Problem to work on » When you spot the word "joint" in a line of the data below, copy that line.

+++++

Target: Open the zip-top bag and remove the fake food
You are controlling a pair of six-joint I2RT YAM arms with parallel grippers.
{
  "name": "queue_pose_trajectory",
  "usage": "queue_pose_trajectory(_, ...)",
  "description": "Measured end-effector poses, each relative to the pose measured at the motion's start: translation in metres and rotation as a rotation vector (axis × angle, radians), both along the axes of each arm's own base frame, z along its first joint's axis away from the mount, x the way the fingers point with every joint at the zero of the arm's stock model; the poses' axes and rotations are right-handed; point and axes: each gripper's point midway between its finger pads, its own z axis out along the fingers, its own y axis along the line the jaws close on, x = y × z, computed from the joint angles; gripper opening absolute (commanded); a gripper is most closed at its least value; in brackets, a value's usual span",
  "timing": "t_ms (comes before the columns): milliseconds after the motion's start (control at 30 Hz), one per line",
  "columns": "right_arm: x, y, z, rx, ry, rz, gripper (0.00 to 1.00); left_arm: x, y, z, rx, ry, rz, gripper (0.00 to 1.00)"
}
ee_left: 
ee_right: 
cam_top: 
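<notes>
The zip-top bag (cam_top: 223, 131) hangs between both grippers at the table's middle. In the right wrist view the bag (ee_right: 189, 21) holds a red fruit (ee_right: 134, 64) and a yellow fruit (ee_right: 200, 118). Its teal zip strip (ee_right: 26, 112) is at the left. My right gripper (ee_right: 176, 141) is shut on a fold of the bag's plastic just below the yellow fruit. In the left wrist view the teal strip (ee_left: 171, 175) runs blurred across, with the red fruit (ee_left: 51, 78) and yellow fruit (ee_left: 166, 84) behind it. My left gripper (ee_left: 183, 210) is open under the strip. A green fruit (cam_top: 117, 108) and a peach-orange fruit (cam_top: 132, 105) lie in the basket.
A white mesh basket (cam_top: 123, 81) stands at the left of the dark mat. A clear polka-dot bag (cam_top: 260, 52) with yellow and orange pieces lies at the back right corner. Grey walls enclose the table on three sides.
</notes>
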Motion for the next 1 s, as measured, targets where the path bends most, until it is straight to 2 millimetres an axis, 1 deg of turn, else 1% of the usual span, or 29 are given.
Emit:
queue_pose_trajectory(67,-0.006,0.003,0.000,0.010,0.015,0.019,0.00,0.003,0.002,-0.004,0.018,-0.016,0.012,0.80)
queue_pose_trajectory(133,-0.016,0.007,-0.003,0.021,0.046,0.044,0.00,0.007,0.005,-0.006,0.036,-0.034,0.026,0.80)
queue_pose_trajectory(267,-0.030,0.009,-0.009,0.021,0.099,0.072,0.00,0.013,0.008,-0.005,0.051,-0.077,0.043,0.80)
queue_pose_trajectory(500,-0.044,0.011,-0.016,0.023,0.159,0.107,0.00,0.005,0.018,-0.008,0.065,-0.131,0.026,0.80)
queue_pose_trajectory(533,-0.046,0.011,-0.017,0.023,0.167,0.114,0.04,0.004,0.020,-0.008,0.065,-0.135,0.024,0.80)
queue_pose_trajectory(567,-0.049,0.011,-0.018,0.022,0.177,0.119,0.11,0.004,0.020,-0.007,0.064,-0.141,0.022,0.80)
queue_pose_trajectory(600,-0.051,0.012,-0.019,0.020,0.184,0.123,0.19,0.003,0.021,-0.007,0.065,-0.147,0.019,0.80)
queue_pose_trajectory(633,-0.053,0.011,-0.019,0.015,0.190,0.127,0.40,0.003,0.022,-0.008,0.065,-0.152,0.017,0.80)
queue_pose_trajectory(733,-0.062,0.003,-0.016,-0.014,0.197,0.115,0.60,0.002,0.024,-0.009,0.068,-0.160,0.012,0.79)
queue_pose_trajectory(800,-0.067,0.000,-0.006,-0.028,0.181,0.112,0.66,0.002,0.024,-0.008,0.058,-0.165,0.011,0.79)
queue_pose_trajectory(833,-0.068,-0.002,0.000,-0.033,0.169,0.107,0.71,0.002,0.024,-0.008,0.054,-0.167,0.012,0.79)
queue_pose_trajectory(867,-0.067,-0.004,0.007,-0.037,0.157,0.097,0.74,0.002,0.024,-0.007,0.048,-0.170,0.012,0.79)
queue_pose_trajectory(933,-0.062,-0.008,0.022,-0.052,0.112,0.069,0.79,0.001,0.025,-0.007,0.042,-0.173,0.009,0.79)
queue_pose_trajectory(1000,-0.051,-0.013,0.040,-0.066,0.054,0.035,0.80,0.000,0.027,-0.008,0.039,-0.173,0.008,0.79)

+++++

Answer below »
You are controlling a pair of six-joint I2RT YAM arms with parallel grippers.
  "description": "Measured end-effector poses, each relative to the pose measured at the motion's start: translation in metres and rotation as a rotation vector (axis × angle, radians), both along the axes of each arm's own base frame, z along its first joint's axis away from the mount, x the way the fingers point with every joint at the zero of the arm's stock model; the poses' axes and rotations are right-handed; point and axes: each gripper's point midway between its finger pads, its own z axis out along the fingers, its own y axis along the line the jaws close on, x = y × z, computed from the joint angles; gripper opening absolute (commanded); a gripper is most closed at its least value; in brackets, a value's usual span",

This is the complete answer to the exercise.